Up and running... and a teaser

So we are up and running with Bent Highway - I say "we" as a bunch of you either came by and read the first chapter, or just took a look to see what has happening. Either way, I'm glad to have you along for the ride.

The new DC chapters will be coming fairly quick at the beginning - as much as I love revisiting and adding to the story, I am also anxious to get writing the second half.

Here's a teaser for Chapter 2 (Arrow), coming at you mid-week. Drop me a line here or on twitter. Or just wave, I see you out there.


Chapter2 - Arrow


I don’t know how long I’d been driving. I don’t know how long I’d been doing anything. Time stretched out like a line or cut paper dolls, except there were long gaps of nothingness – somehow the doll chain hunt together, but things disappeared in the space. Things like my memory. Or even my senses.
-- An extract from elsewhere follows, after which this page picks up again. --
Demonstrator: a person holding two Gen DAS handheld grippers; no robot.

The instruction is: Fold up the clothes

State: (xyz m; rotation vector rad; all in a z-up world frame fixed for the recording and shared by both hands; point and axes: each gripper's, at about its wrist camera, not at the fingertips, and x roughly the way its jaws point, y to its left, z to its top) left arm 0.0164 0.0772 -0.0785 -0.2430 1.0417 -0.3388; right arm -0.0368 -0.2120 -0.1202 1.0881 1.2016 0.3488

I was cruising at seventy-five when I came upon the black sedan. The temp gauge needle crept up, but I stared it down and it held it’s position. The sedan looked familiar. Maybe my dad had owned one all those years ago. It shone in that vintage sort of way, the fins as sharp as spears. The sedan flashed its brake lights and I hit mine in reflex. Wait, how did I know that car? My father never drove anything that big. This was from somewhere else.

I was almost tailgating, so I figured I better ease up before we were clinking bumpers. I needed to either get some distance or floor it and pass. A dark shape popped up in the sedan's back seat, filling the rear window. I strained through my bug-splattered windshield. What the hell was that thing? A chalk white face appeared next to black shape, and a pair of bowed lips glowed against a woman's stark skin. The image hit me so hard that I slammed on my brakes. I fishtailed the truck. Even as I spun, I still cranked my head to stare at her face. Those bowed lips swelled to the size of a bleeding watermelon, and I heard them speak aloud, not like a memory, but like she was in the truck cab with me. The words didn't form sentences.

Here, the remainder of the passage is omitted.